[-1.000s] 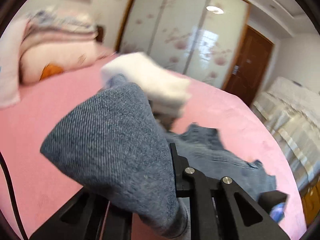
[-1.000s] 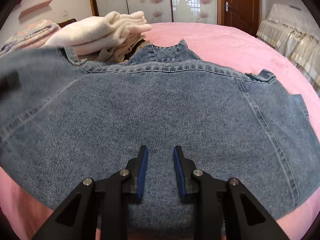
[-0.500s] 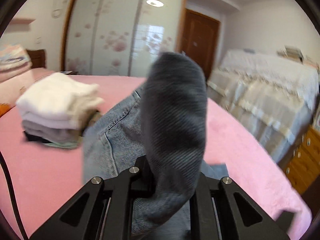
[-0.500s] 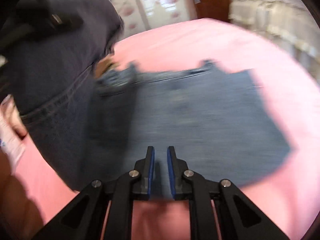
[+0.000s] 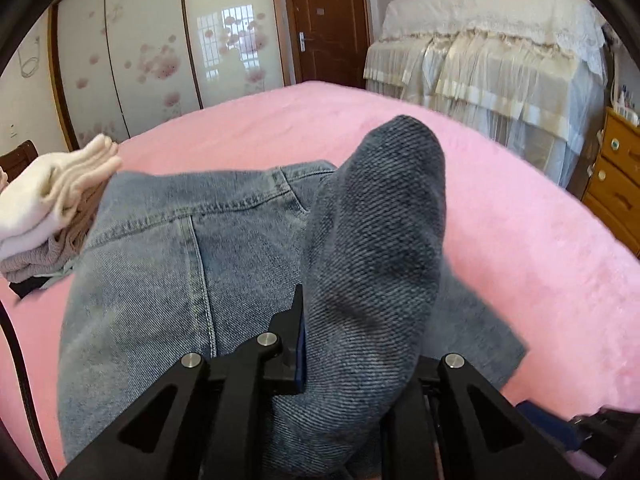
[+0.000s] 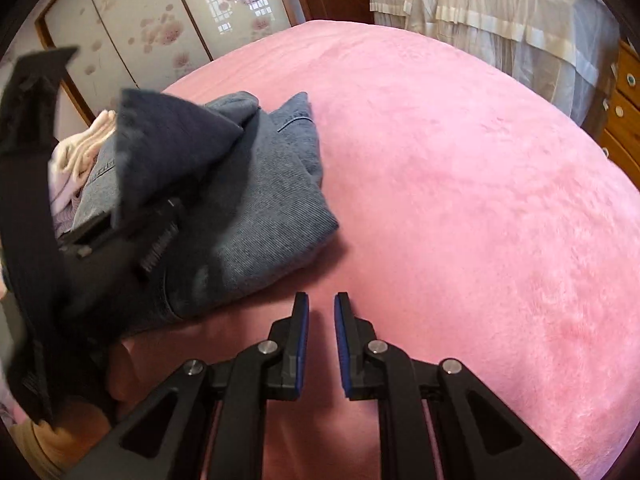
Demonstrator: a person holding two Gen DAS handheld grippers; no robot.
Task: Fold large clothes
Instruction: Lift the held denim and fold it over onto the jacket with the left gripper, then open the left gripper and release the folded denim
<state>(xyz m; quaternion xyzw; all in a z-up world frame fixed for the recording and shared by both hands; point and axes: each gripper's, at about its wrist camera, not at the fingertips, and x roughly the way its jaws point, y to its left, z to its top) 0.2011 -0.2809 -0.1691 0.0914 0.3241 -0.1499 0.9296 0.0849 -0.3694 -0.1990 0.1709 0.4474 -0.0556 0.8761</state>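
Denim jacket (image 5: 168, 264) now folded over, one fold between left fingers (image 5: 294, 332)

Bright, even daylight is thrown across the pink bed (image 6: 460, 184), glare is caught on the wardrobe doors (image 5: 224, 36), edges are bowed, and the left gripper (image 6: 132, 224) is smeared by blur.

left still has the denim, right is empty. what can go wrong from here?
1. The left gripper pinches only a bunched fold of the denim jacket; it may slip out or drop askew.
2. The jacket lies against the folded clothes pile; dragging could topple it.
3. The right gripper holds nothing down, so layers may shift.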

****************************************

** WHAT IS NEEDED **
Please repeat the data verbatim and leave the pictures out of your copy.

** SOLUTION TO THIS EXERCISE **
[-1.000s] 
[-1.000s] 
[-0.500s] 
[-0.500s] 
[+0.000s] 
[+0.000s] 
Demonstrator: a person holding two Gen DAS handheld grippers; no robot.
Task: Fold large clothes
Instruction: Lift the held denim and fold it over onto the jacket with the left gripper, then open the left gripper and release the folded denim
<state>(xyz m; quaternion xyzw; all in a z-up world frame fixed for the recording and shared by both hands; point and axes: each gripper's, at about its wrist camera, not at the fingertips, and x roughly the way its jaws point, y to its left, z to its top) 0.2011 -0.2809 -0.1691 0.0914 0.3241 -0.1499 0.9296 0.0849 -0.3694 -0.1990 0.1709 0.4474 -0.0556 0.8761</state>
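Denim jacket (image 5: 168, 264) now folded over, one fold between left fingers (image 5: 294, 332)

Bright, even daylight is thrown across the pink bed (image 6: 460, 184), glare is caught on the wardrobe doors (image 5: 224, 36), edges are bowed, and the left gripper (image 6: 132, 224) is smeared by blur.

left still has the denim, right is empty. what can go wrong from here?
1. The left gripper pinches only a bunched fold of the denim jacket; it may slip out or drop askew.
2. The jacket lies against the folded clothes pile; dragging could topple it.
3. The right gripper holds nothing down, so layers may shift.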

The exercise concludes with this answer.